American painter and sculptor (1929–2023)

Ida Applebroog (November 11, 1929 – October 21, 2023) was an American multi-media artist who was best-known for her paintings and sculptures that explore the themes of gender, sexual identity, violence, and politics. Applebroog was the recipient of multiple honors including the MacArthur Fellowship "Genius Grant", the College Art Association Distinguished Art Award for Lifetime Achievement, and an Honorary Doctorate of Fine Arts from the New School for Social Research/Parsons School of Design. Applebroog lived in New York City and is represented by Hauser & Wirth.

==Life and work==
Ida Applebroog was born as Ida Appelbaum on November 11, 1929, in the Bronx, New York, into an ultra-Orthodox Jewish family. Her sister was Gloria Bornstein, who also became an artist. From 1948 to 1950, she attended NY State Institute of Applied Arts and Sciences. At the Institute, she studied graphic design rather than fine art. Applebroog stated that she, "couldn't make art without also making money." While studying at NY State Institute of Applied Arts and Sciences, she began to work at an advertising agency where she was the only woman. Applebroog later recounted, "In those days sexual harassment was a day-to-day event. I held out in the ad agency for six months, then resigned."

After resigning from the advertising agency, Applebroog went on to work as a freelance illustrator for children's books and greeting cards. In 1950, she married Gideon Horowitz, her high school sweetheart. She took a job in the art division of the New York Public Library. She also began to take night classes at City College of New York during this time. By 1960, Applebroog had four children and in order for her husband to complete his doctorate, Applebroog and her family had to move to Chicago. After moving to Chicago Applebroog took courses at the School of the Art Institute of Chicago and made jewelry in her family's basement that her husband and children would sell at art fairs.

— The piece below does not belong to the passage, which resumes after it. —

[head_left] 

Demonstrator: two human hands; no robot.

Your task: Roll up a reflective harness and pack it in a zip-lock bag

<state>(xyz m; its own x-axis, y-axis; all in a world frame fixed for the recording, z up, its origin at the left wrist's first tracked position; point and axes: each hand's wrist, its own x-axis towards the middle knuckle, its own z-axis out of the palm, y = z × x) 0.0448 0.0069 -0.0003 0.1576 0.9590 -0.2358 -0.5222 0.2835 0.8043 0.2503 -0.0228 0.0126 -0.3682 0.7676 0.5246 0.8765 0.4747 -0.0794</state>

In 1968 Applebroog and her family relocated again to Southern California where her husband accepted an academic position. While living in San Diego, California, Applebroog began sketching close-ups of her own naked body, specifically her crotch, while in the bathtub, a series of more than 150 works she would not exhibit until 2010. In 1969 Applebroog was briefly hospitalized for depression, during which time she began making bathtub sketches. She was released by 1970 and promptly began to continue making art in her studio in San Diego. Once she returned from her hospitalization, she began to create sculptures of "biomorphic forms made from fabric" amongst much other art. At the age of forty-four she participated in one of her earliest group exhibitions, entitled Invisible/Visible in 1972 at Long Beach Museum of Art.

The following year Applebroog went to the Feminist Artists Conference at California Institute of the Arts, where she spoke with many women artists and was highly influenced by their enthusiasm toward social activism in art. Applebroog moved back to New York City in 1974. It was there, after changing her name from "Ida Horowitz" to "Ida Applebroog" (based on her maiden name, Applebaum), where she began to develop her own signature artistic style with a series of cartoonlike figures that merged the comic-strip format with the advertising industry's use of story-boards to explain a concept.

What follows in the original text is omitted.